Over the course of the weeklong trial, the prosecution alleged Coffee intentionally lured multiple victims to Philadelphia by posting ads on Craigslist. One of them was Daniel Cook, a 27-year-old who arranged to buy an all-terrain vehicle from Coffee in 2013. Cook and two friends went to meet Coffee, who police said tried to rob him and then fatally shot him when he ran away. Coffee was charged with his murder as well as two other Craigslist robberies and one street robbery.

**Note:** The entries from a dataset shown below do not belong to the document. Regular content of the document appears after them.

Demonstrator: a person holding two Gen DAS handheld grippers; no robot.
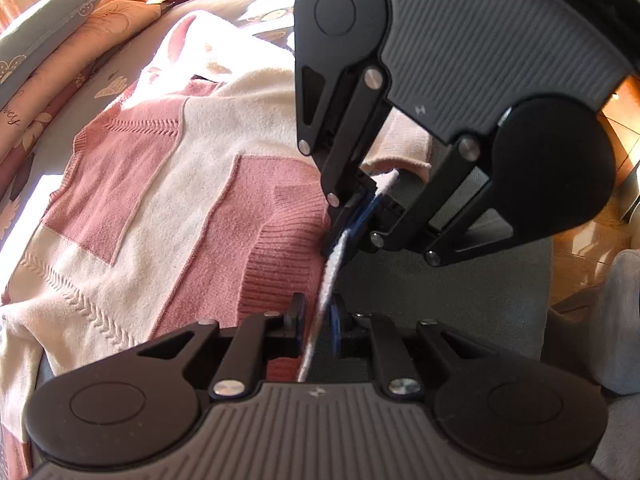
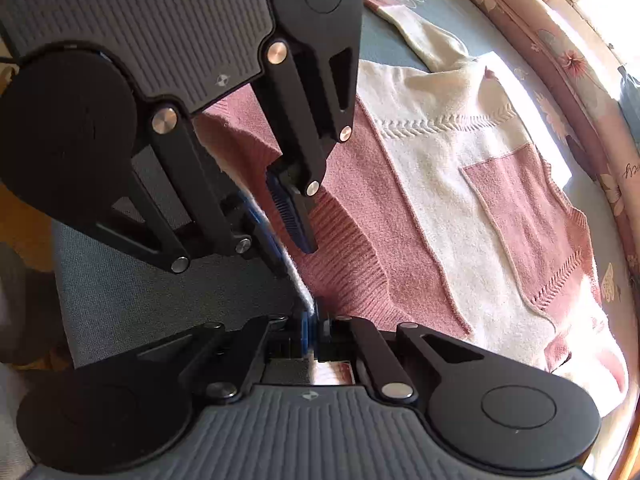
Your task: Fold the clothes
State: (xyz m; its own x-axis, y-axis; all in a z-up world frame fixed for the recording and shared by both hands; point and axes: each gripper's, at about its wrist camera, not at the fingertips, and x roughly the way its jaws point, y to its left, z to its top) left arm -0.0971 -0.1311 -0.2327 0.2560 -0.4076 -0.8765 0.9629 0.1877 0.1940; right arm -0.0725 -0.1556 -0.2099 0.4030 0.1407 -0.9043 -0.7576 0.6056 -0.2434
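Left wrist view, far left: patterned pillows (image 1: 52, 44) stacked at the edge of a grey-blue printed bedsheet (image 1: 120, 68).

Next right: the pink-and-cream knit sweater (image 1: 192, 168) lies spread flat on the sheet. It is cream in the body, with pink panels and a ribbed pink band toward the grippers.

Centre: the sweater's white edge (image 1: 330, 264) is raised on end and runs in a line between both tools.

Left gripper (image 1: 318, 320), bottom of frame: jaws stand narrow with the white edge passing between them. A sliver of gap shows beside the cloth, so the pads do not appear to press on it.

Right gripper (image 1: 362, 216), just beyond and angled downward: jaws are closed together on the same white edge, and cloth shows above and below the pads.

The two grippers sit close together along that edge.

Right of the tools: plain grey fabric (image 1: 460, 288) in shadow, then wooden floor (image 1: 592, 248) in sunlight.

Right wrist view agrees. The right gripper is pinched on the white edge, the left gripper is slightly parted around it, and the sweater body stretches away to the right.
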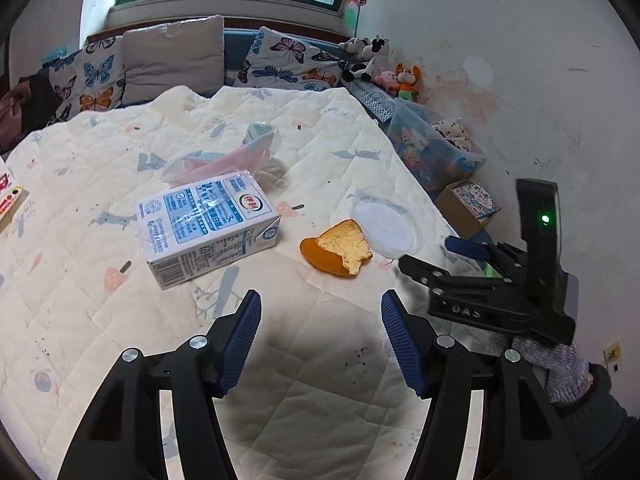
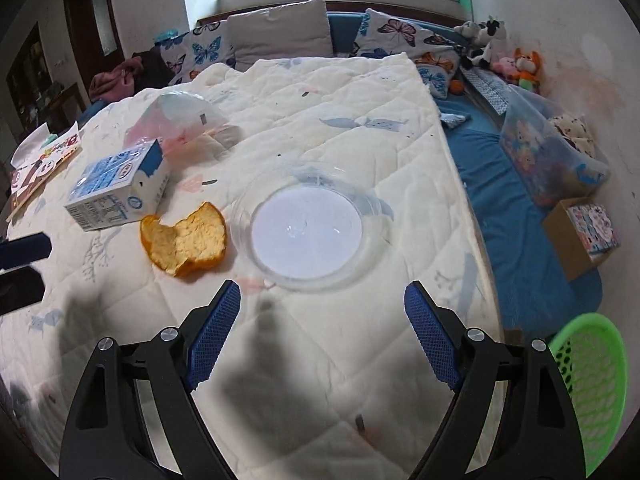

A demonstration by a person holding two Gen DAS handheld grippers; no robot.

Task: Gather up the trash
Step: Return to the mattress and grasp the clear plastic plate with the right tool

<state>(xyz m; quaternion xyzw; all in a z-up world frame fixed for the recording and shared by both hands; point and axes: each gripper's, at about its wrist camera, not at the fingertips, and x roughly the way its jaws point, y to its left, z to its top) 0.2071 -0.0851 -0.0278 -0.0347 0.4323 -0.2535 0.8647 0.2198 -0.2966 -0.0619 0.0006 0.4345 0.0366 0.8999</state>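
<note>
Left wrist view: we see our left claw [image 1: 321, 304] released, blue pads wide apart, hovering over the quilted bed cover [image 1: 100, 168] with nothing between the fingers. Ahead of it lie the trash items. A milk carton [image 1: 208, 230] lies on its side to the left. A piece of orange peel [image 1: 338, 253] sits ahead and slightly right, pith side up. Just beside the peel, to its right, is a clear plastic lid [image 1: 386, 224]; we cannot tell whether the two touch. Behind the carton rests a crumpled clear plastic bag [image 1: 224, 156] with pink and pale teal inside. The right claw [image 1: 424, 258] shows at the right edge, held by a gloved hand [image 1: 560, 364].

Right wrist view: our right claw [image 2: 322, 300] is also released and empty, pads well apart. The clear lid [image 2: 308, 228] lies directly ahead of it, the peel [image 2: 186, 240] to its left, the carton [image 2: 120, 192] further left, the bag [image 2: 180, 120] behind. A green mesh basket [image 2: 592, 392] sits at lower right, off the edge of the bed. A clear toy bin [image 2: 552, 160] and a cardboard box [image 2: 584, 232] stand along the wall.
</note>
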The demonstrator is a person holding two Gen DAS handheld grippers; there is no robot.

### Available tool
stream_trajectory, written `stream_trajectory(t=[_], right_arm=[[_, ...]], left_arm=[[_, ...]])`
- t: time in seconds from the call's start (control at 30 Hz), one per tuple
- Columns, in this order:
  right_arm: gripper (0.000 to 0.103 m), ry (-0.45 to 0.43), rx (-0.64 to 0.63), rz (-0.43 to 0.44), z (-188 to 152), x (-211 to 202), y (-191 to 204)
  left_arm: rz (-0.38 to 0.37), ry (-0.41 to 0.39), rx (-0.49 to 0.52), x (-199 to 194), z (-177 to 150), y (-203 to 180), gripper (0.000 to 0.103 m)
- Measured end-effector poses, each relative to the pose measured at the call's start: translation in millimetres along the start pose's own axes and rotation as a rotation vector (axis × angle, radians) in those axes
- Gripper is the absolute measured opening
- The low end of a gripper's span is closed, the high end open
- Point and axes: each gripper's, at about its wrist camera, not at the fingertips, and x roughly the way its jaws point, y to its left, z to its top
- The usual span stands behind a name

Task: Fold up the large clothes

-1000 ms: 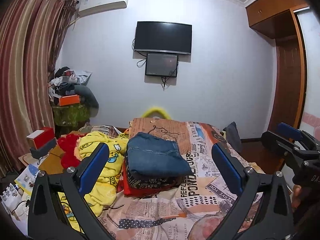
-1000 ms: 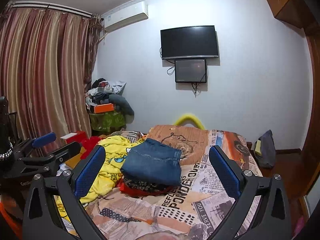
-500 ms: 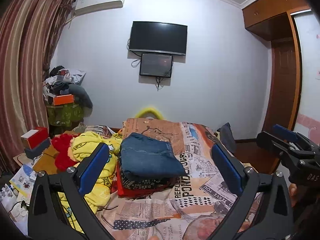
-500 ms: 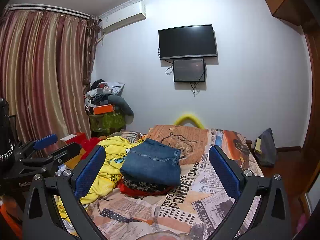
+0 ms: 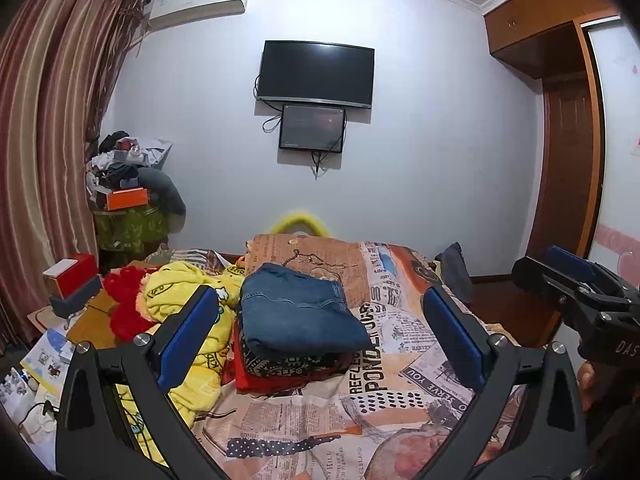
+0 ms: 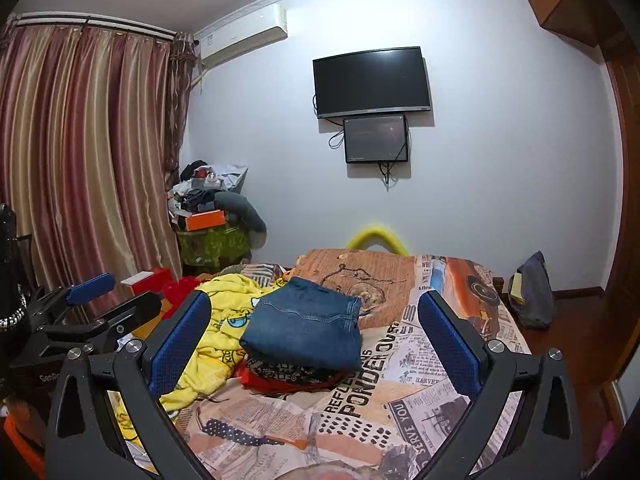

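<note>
Folded blue jeans (image 5: 298, 316) (image 6: 306, 330) top a stack of folded clothes, with a patterned dark piece and a red piece (image 5: 276, 376) beneath, on the newspaper-print bed sheet (image 5: 320, 432). A rumpled yellow cartoon garment (image 5: 188, 312) (image 6: 224, 320) lies unfolded to the stack's left. My left gripper (image 5: 320, 338) hovers open above the bed, framing the stack from a distance, nothing between its blue pads. My right gripper (image 6: 316, 340) is likewise open and empty, also seen at the right edge of the left wrist view (image 5: 576, 280).
A red fuzzy item (image 5: 128, 304) and red box (image 5: 72, 272) sit at the bed's left. A cluttered stand (image 5: 128, 208) stands by the curtains (image 5: 48, 120). A TV (image 5: 316, 74) hangs on the wall. A grey bag (image 6: 532, 292) rests on the floor by the wardrobe (image 5: 568, 140).
Both views have shifted slightly, the left gripper drifting a little to the right and up. Neither gripper has closed or touched any clothing.
</note>
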Motion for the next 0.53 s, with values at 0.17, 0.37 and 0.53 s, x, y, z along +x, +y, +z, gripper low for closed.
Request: stream_trajectory(t=[0.17,0.37,0.53], right_arm=[[0.103,0.004,0.000,-0.001,-0.2,1.1,1.1],[0.103,0.004,0.004,0.000,0.3,2.0,0.8],[0.103,0.010,0.004,-0.001,-1.1,1.8,1.7]], left_arm=[[0.001,0.001,0.008,-0.6,0.4,-0.8,0.103],[-0.002,0.002,0.008,0.8,1.5,-0.1,0.103],[-0.010,0.019,0.004,3.7,0.2,-0.2,0.103]])
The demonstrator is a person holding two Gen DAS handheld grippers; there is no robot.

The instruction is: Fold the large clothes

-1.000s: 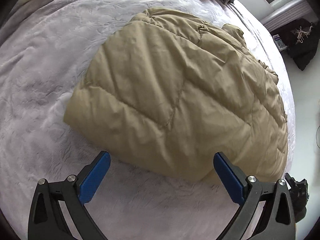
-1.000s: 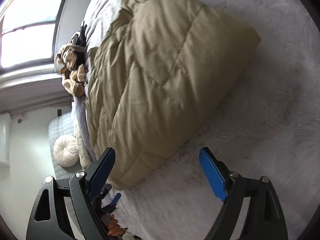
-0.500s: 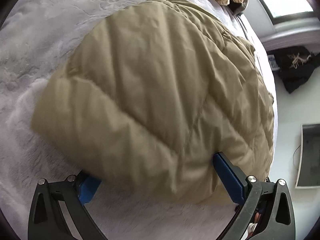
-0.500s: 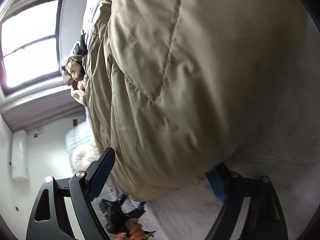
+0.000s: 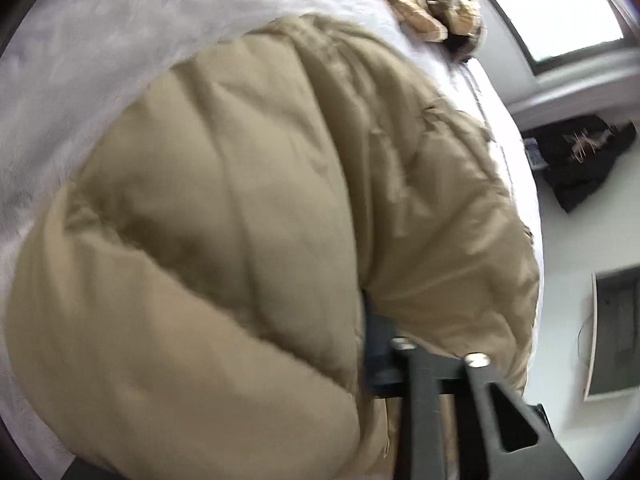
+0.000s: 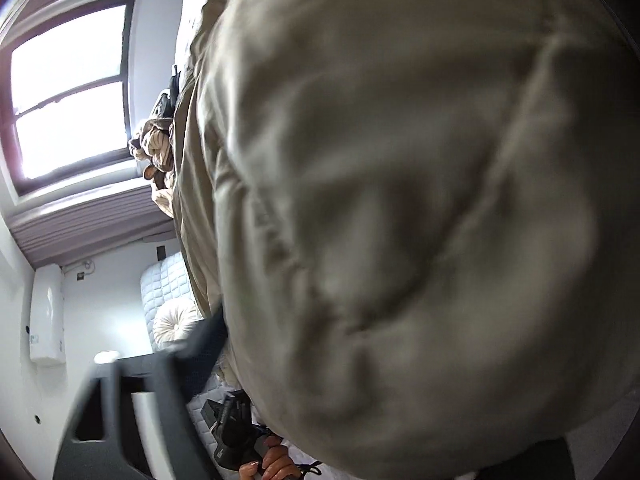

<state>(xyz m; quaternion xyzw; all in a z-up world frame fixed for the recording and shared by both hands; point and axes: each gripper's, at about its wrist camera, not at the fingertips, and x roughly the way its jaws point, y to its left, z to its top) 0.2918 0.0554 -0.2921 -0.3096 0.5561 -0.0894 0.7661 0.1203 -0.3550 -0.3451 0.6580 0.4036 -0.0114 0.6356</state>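
The tan quilted coat (image 5: 248,216) lay bunched on the white bed (image 5: 100,40), its edge bulging over both grippers, the left gripper's (image 5: 360,360) and right gripper's (image 6: 224,344) fingers drawn in on its padding.

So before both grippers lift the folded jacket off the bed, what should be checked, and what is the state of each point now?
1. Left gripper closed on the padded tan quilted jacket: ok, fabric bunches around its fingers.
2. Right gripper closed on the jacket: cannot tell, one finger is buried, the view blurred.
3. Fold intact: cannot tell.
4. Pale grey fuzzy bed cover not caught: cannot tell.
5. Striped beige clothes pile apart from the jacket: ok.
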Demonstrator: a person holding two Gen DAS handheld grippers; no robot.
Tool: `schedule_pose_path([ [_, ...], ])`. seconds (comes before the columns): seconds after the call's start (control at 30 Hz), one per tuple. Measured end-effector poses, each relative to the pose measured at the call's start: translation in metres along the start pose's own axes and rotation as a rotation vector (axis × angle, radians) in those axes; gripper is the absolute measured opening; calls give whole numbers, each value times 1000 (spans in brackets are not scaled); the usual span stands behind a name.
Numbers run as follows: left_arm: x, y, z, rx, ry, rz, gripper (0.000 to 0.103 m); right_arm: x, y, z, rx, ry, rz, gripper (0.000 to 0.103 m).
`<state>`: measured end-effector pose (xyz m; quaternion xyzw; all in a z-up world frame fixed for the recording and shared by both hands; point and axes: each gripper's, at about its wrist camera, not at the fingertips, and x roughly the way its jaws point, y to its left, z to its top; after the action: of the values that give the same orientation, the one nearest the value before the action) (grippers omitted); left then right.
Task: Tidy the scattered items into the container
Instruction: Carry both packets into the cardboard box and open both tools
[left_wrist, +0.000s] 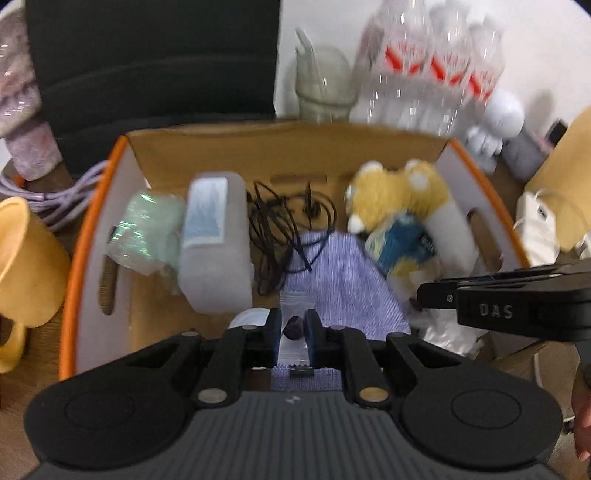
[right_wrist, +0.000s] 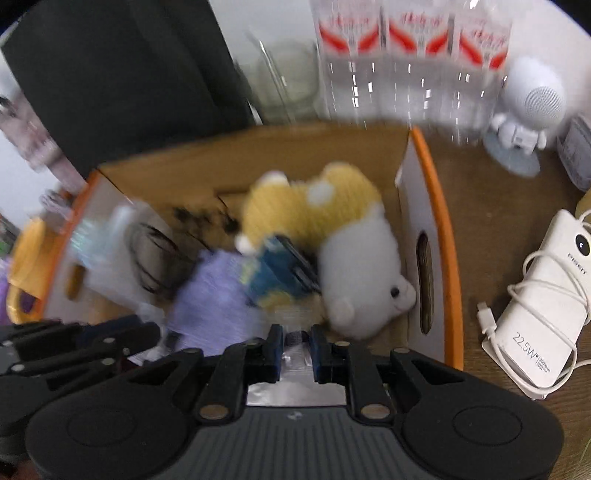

The defense called Coffee's sister, Shanise Palmer, to testify that Coffee was at home at the time of Cook's death. But the prosecution said it doubted her version of events and produced a cell phone expert putting Coffee at the scene of the crime. Authorities also discovered a cartridge, like the rounds that killed Cook, in Coffee's bedroom, the Philadelphia Inquirer reported.
— Jeffrey D Kolakowski (@jdkolakowski) June 24, 2013
Coffee testified at the trial that he was innocent and had only done the marketing for Cook's real killer, a man named "Stead." But the jury convicted Coffee anyway.
"The jury made the right call," Cook's mother, Lisa, told the Inquirer. "Justice was done for my son. Now he'll never be able to hurt anyone else."
Coffee's case wasn't the first to involve Craigslist, known for being a largely unregulated online marketplace. Philip Markoff killed himself in 2010 awaiting trial for the murder of a Boston woman police said he murdered after responding to her ad. In 2013, Ohio street preacher Richard Beasley was sentenced to death for killing three people who found his Craigslist posts offering jobs. Last year, Miranda Barbour was sentenced to life in prison after she confessed to murdering two-dozen people she met on Craigslist as part of a Pennsylvania cult ritual.